- Born: 1924 Auckland, New Zealand
- Died: 10 July 1996 (aged 71) Canada
- Education: University of Saskatchewan, University of Oxford (PhD)
- Known for: Fisheries science, criticism of maximum sustainable yield
- Spouse: Lois
- Awards: Fellow of the Royal Society of Canada, Order of Canada, Order of British Columbia
- Scientific career
- Workplaces: University of British Columbia, Pacific Biological Station
- Doctoral advisor: Charles Elton

= Peter Anthony Larkin =

Peter Anthony Larkin, (1924–1996) was a fisheries scientist who spent most of his career at the University of British Columbia.

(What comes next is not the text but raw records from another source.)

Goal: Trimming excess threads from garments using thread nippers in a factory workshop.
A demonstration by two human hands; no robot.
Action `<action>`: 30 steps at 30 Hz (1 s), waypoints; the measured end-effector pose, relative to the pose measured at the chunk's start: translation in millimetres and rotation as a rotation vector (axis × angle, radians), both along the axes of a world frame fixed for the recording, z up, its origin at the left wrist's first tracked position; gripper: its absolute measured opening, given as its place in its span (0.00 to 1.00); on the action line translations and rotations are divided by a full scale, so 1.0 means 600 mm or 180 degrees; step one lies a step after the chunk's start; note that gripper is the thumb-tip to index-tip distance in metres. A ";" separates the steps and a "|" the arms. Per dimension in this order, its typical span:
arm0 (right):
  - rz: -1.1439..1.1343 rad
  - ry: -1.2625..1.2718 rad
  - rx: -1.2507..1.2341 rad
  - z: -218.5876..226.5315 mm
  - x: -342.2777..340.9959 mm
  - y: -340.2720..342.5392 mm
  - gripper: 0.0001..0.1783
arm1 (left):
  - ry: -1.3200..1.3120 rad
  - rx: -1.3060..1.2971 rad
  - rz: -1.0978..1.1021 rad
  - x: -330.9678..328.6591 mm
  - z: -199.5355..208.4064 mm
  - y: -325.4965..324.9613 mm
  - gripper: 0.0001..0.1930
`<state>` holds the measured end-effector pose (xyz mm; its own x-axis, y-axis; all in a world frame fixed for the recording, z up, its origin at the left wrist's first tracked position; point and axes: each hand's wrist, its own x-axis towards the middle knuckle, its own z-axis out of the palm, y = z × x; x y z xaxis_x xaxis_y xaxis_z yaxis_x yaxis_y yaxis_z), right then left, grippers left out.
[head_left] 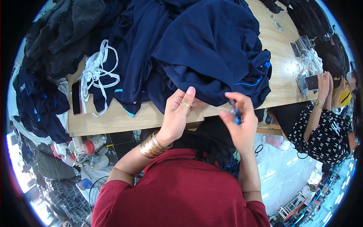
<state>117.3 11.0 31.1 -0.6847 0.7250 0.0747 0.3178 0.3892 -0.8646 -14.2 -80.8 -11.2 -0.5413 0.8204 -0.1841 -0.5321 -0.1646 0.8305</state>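
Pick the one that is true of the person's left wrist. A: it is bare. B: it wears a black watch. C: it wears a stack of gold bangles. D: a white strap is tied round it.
C: a stack of gold bangles circles the wrist below the left hand, which rests on the navy garment.

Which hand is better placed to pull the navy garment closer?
Probably the left hand: it already rests on the navy garment at the table edge, while the right hand pinches a small blue tool.

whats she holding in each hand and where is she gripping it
The right hand pinches a small blue tool between thumb and fingertips; which part cannot be told. The left hand holds nothing, its fingers resting on the navy garment at its edge.
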 end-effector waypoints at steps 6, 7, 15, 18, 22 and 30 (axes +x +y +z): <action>-0.0316 0.0353 -0.0831 -0.031 -0.003 0.013 0.11 | -0.1115 0.0210 -0.0354 -0.008 0.013 0.010 0.16; -0.0321 0.0356 -0.0833 -0.036 -0.002 0.012 0.11 | -0.1280 0.0187 -0.0375 -0.008 0.012 0.011 0.17; -0.0321 0.0391 0.0307 -0.040 0.005 -0.002 0.09 | -0.0959 -0.0270 -0.0653 0.003 0.003 0.014 0.14; -0.0295 0.0131 0.0315 -0.038 0.016 0.004 0.11 | -0.0493 -0.0363 -0.0531 0.007 0.005 0.017 0.10; -0.0380 0.0171 0.0195 -0.015 0.015 0.000 0.16 | -0.0105 -0.0392 -0.0351 0.013 0.005 0.013 0.07; -0.0210 -0.0056 0.0846 -0.013 0.021 0.007 0.15 | 0.0187 -0.0356 -0.0278 0.013 0.007 0.014 0.05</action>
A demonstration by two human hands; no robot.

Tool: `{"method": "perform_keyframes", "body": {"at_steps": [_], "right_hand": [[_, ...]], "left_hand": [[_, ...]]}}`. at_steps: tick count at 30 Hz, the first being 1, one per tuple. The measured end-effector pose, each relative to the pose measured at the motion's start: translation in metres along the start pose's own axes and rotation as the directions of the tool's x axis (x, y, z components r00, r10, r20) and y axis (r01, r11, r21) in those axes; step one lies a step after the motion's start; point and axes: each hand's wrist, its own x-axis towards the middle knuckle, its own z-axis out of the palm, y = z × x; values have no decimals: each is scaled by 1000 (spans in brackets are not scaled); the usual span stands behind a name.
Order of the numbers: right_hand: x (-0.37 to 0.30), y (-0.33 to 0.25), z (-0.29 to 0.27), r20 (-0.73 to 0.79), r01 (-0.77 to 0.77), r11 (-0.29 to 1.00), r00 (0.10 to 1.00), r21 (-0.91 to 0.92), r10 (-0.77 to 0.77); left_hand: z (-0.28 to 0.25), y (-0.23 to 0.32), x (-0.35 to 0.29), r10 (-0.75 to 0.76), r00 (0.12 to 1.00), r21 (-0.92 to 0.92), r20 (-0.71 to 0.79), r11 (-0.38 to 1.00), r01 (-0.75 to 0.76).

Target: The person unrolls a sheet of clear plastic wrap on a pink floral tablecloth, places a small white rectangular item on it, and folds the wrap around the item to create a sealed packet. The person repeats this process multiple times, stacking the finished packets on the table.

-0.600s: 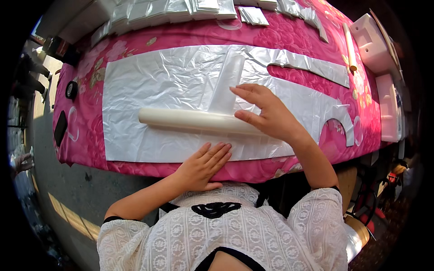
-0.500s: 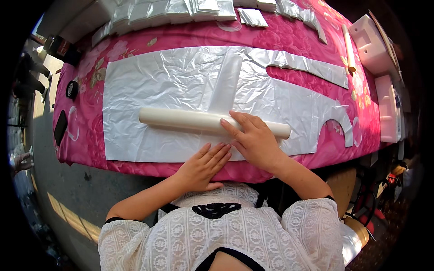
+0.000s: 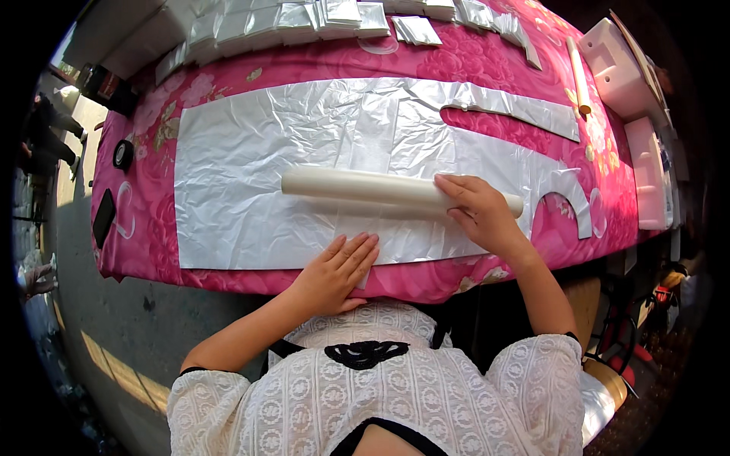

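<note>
A thin silvery-white plastic apron (image 3: 251, 159) lies spread out on the table, its two neck straps stretching to the right. My right hand (image 3: 483, 213) is closed around a long white tube (image 3: 365, 188) near its right end. That tube lies crosswise over the apron. My left hand (image 3: 338, 273) rests flat with fingers stretched at the apron's near edge, in the middle. Beyond the tube, a paler strip (image 3: 374, 133) runs away from me across the wrinkled film.
A pink floral cloth (image 3: 487, 57) covers the table. Folded white packets (image 3: 296, 23) stand in rows along the far edge. A phone (image 3: 104, 218) and a black roll (image 3: 122, 154) lie at the left. A second tube (image 3: 578, 76) and white foam boxes (image 3: 648, 175) are at the right.
The tube has moved to the right with my right hand, whose grip now sits nearer its right end. The pale strip now lies flatter on the apron. My left hand has barely moved.
</note>
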Motion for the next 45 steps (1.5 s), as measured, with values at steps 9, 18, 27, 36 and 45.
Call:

After his PhD at the Exeter College, Oxford, he moved to Canada as the Chief Fisheries Biologist of British Columbia, in a joint appointment between the provincial government and the University of British Columbia (UBC). At UBC, he later served as the Head of the Department of Zoology (1972–1975), as the Dean of Graduate Studies (1975–1984), and as the Vice President of Research (1986–1988). He authored some 160 scientific papers. He was also an admired teacher who won UBC's Master Teacher Award in 1971. Outside UBC, he served as the Director of the Pacific Biological Station at Nanaimo (1963–1966).

==Honours==
Larkin was made a Fellow of the Royal Society of Canada in 1965. He was awarded the Queen Elizabeth II Silver Jubilee Medal in 1977, the Fry Medal of the Canadian Society of Zoologists in 1978, and the American Fisheries Society Award of Excellence in 1984. He also received the Order of Canada in 1995, and became a Member of the Order of British Columbia in June 1996.

==Legacy==
"Larkin Lectures" are an approximately biannual series of lectures at the Institute for the Oceans and Fisheries, University of British Columbia. The series was initiated upon Larkin's retirement. The first lecture was given by Ray Beverton in 1995.

By late 2025, Google Scholar listed more than 1200 citations to Larkin's "An epitaph for the concept of maximum sustained yield", an essay based on his keynote lecture at the American Fisheries Society Annual Meeting in 1976.